── Available data ──

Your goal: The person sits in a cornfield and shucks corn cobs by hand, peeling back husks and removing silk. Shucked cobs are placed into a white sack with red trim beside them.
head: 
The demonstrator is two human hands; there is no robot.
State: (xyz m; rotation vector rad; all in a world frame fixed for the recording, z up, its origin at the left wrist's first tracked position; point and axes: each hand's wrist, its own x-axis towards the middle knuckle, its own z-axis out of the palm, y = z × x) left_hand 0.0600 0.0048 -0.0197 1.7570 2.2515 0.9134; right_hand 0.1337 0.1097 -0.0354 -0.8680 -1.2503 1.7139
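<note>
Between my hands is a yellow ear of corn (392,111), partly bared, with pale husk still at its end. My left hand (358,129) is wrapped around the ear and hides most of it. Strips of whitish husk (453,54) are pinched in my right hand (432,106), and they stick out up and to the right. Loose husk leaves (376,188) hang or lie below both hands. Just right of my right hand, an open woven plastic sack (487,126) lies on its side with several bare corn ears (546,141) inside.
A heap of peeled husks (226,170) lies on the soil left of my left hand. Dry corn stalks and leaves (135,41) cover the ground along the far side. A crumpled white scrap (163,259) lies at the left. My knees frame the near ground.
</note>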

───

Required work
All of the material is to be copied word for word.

Written solution
Your goal: The person sits in a cornfield and shucks corn cobs by hand, peeling back husks and removing silk. Shucked cobs are placed into a white sack with red trim beside them.
head: 
The demonstrator is two human hands; there is no robot.
State: (xyz m; rotation vector rad; all in a world frame fixed for the recording, z up, its origin at the left wrist's first tracked position; point and axes: each hand's wrist, its own x-axis towards the middle knuckle, its own z-axis out of the palm, y = z × x) left_hand 0.0600 0.0048 -0.0197 1.7570 2.2515 0.9134; right_hand 0.1337 0.1097 -0.0354 -0.8680 -1.2503 1.7139
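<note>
Between my hands is a yellow ear of corn (392,111), partly bared, with pale husk still at its end. My left hand (358,129) is wrapped around the ear and hides most of it. Strips of whitish husk (453,54) are pinched in my right hand (432,106), and they stick out up and to the right. Loose husk leaves (376,188) hang or lie below both hands. Just right of my right hand, an open woven plastic sack (487,126) lies on its side with several bare corn ears (546,141) inside.
A heap of peeled husks (226,170) lies on the soil left of my left hand. Dry corn stalks and leaves (135,41) cover the ground along the far side. A crumpled white scrap (163,259) lies at the left. My knees frame the near ground.
</note>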

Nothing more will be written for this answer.